I somehow managed to solve this, though I don’t understand exactly why this solution works. Basically, it has to do with the chunking in ForwardDiff.jl.

(This reply, How to make this function compatible with ForwardDiff? - #9 by ChrisRackauckas pointed me to the solution).

Staying with the code I posted above, the following does the trick:

aux(x) = logl!(C,x)
cfg1 = ForwardDiff.GradientConfig(aux, W, ForwardDiff.Chunk{1}())
# The call below is now fast and allocates far less
ForwardDiff.gradient(aux, W, cfg1) 

However: even if the above works, I am not sure why it does.

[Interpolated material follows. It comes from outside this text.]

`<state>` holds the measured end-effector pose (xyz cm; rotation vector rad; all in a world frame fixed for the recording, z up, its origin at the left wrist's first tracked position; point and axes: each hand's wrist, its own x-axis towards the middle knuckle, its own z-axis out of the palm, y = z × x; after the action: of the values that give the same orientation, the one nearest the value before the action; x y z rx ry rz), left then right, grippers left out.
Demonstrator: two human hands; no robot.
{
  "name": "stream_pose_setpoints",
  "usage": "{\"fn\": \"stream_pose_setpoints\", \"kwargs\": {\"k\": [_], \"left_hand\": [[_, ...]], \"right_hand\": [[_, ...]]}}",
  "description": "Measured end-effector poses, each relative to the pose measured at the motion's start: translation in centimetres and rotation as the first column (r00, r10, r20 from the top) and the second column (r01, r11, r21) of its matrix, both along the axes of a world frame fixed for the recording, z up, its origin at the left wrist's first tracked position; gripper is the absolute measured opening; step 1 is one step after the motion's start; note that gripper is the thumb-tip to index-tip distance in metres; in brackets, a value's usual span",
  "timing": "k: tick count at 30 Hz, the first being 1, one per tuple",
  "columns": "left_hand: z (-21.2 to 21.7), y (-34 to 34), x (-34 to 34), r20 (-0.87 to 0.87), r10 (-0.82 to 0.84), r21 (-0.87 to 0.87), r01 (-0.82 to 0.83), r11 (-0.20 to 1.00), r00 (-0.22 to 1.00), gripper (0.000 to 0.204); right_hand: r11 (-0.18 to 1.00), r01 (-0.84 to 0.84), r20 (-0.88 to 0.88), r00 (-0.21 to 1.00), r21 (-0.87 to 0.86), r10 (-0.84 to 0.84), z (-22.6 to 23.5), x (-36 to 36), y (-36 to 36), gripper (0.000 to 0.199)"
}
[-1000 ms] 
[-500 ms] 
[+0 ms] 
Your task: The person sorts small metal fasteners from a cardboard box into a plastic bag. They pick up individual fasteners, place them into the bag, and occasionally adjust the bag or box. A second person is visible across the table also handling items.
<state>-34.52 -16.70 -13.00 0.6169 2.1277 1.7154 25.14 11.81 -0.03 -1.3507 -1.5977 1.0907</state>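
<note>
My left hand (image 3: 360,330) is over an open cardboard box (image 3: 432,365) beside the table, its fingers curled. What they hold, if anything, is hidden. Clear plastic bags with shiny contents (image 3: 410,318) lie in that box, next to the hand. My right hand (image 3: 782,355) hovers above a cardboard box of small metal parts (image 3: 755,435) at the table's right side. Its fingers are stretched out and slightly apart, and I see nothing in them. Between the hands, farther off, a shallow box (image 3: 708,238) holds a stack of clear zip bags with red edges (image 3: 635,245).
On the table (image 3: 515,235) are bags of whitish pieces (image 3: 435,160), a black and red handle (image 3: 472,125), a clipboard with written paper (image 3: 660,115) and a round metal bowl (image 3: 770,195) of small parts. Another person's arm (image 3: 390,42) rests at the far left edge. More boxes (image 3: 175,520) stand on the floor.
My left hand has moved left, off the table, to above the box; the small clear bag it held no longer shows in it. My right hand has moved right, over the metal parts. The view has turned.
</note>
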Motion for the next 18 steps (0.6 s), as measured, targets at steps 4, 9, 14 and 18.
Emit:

Hence, to anyone that has the same problem and is reading this, I am not sure whether this is a good solution. Perhaps more knowledgeable people can offer a comment.

Also: letting ForwardDiff.jl decide on its own about the chunking, works even better:

cfg1 = ForwardDiff.GradientConfig(aux, W, ForwardDiff.Chunk{1}());
@btime ForwardDiff.gradient(aux, W, cfg1)
  10.771 μs (161 allocations: 39.89 KiB)

# VS

cfg = ForwardDiff.GradientConfig(aux, W);
@btime ForwardDiff.gradient(aux, W, cfg)
  2.956 μs (21 allocations: 18.17 KiB)

Obviously, it doesn’t beat the Enzyme solution above.

How much of a difference it makes depends a lot on the problem size too. For the small size you’re showing here, the difference is a modest ~2x-3x:

function bench(a=4, b=10, c=5)
    # create mock data and parameter
    X = randn(a,b)
    Y = randn(c, b)
    W = randn(a,c) 
    logl = setup_loglikelihood(X, Y)

    println("Enzyme gradient: ")

    dW_enzyme = @btime let dW = make_zero(W)
        Enzyme.autodiff(Reverse, Duplicated(logl, dlogl), Duplicated(W, dW))
        dW
    end setup = begin
        logl=$logl
        dlogl = make_zero(logl)
        W = $W
    end

    logl! = setup_loglikelihood_tool(X, Y)
    C = DiffCache(similar(Y)) # create cache
    aux(x) = logl!(C,x)
    cfg = ForwardDiff.GradientConfig(aux, W);
    dW_fwd = @btime ForwardDiff.gradient($aux, $W, $cfg)
    
    nothing
end
julia> bench(4, 10, 5)
Enzyme gradient: 
  697.062 ns (8 allocations: 1.30 KiB)
  1.609 μs (13 allocations: 9.20 KiB)

but if we scale it up, it can balloon to an over 1000x performance difference

julia> bench(50, 100, 60)
Enzyme gradient: 
  74.259 μs (11 allocations: 117.52 KiB)
  84.935 ms (1502 allocations: 148.84 MiB)

(note the microseconds vs milliseconds), and this deficit will continue to get worse as the problem grows. Presumably this is mostly due to the algorithmic advantage of reverse mode versus forward mode.

2 Likes

The Enzyme solution is great (and most likely I will consider it in the future), but in my current state of affairs, I would still like to know how to properly use Preallocationtools.jl with ForwardDiff.jl for a function that makes use of a pre-allocated array. My tentative solution seems to work, but there is still the type instability I mention above.